A small landing-board PCB with castellated pads for the Pico 2, a firmware image that speaks postcard-rpc over USB, and a small constellation of host-side crates:

  • gallo — a CLI for one-off and scripted access to every interface.
  • pico-de-gallo-lib — an async Rust client built on nusb and tokio.
  • pico-de-gallo-hal — a host-side embedded-hal / embedded-hal-async shim so existing drivers work unchanged.
  • pico-de-gallo-ffi — a C shared library with a stable opaque-pointer API.
  • pyco-de-gallo — Python bindings via PyO3 and maturin.
Pico de Gallo rev1
Pico de Gallo v1.0
Pico de Gallo rev1.1
Pico de Gallo v1.1

Hardware Revisions at a Glance

RevisionFirmware featureConnectorCapabilities
v1.0hw-rev1seven pin headersI²C, SPI, GPIO, PWM
v1.1hw-rev2one keyed 2×12 boxI²C, SPI, UART, GPIO, PWM, ADC, 1-Wire
v2 (WIP)hw-rev22×12 box + level Txsame as v1.1, plus variable VREF

You’ll want v1.1 or later if you need UART, ADC, or 1-Wire. See Revisions: v1.0 vs v1.1.

How to Read This Book

The book is laid out as six parts plus appendices:

  1. The Hardware — what’s on the PCB, which revision to pick, how to flash firmware.
  2. Getting Started — install the toolchain and verify your device.
  3. The Interfaces — one chapter per peripheral.
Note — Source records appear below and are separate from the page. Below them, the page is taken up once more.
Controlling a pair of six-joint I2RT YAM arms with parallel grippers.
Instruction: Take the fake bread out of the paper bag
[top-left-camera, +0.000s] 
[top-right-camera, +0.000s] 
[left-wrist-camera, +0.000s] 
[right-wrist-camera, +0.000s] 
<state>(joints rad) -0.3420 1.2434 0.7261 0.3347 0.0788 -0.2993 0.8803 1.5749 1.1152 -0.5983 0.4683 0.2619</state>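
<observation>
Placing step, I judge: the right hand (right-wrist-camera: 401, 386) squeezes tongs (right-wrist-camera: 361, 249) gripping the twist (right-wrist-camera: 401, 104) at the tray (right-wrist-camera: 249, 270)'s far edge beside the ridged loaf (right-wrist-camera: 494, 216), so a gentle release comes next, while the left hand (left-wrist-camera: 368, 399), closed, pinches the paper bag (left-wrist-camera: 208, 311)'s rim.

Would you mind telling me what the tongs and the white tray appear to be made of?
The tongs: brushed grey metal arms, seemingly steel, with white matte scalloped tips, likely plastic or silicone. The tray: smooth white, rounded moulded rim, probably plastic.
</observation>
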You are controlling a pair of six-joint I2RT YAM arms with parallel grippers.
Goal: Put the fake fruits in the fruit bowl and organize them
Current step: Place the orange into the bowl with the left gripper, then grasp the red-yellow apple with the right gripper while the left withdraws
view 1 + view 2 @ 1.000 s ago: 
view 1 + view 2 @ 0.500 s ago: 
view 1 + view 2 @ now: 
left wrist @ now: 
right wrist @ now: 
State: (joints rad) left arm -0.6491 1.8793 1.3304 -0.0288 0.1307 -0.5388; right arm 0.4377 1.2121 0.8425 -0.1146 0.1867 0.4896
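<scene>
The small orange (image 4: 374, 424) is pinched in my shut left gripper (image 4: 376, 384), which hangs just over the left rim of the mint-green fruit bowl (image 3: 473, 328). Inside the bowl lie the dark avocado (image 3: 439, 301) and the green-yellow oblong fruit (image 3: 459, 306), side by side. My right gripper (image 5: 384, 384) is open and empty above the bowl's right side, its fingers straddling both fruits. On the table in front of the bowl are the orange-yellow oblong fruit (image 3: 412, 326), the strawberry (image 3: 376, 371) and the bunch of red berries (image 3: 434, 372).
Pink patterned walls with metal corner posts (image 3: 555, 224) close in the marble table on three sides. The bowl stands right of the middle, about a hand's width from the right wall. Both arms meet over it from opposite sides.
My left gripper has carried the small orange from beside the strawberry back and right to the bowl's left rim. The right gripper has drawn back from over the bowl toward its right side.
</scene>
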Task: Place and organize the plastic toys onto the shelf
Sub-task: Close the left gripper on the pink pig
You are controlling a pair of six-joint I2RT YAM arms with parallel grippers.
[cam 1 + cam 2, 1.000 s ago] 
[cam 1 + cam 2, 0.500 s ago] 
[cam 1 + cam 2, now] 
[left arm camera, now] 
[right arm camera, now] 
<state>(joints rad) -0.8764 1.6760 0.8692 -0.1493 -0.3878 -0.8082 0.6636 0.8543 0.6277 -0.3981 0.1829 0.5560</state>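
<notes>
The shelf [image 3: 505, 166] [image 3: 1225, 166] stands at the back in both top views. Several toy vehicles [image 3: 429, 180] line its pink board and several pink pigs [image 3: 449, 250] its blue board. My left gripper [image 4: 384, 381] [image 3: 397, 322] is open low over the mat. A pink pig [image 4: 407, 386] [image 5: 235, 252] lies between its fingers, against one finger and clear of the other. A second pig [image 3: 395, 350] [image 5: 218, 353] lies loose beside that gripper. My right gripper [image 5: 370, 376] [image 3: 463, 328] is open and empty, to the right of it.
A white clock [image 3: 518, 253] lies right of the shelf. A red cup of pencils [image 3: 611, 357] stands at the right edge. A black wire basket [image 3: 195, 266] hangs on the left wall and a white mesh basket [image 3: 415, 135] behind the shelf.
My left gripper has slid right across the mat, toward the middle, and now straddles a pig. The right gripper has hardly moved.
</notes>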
Each follows the same template: overview, pin mapping, CLI usage, Rust, C, Python, error handling.
  4. The Crates — reference for each crate in the workspace.
  5. Writing a Device Driver — the longest part. A TMP102 walkthrough showing the dev loop, the blocking/async parity, and how to write hardware-in-the-loop tests that run on your laptop.
  6. Under the Hood — the wire protocol, schema versioning, firmware architecture, and the release-please cadence.

Read top-to-bottom for a tour, or jump straight to the chapter you need — each chapter stands on its own.

The Optional Case

A 3D-printable, snap-fit enclosure lives in the case/ folder of the repository if you want to keep the board safe on your bench.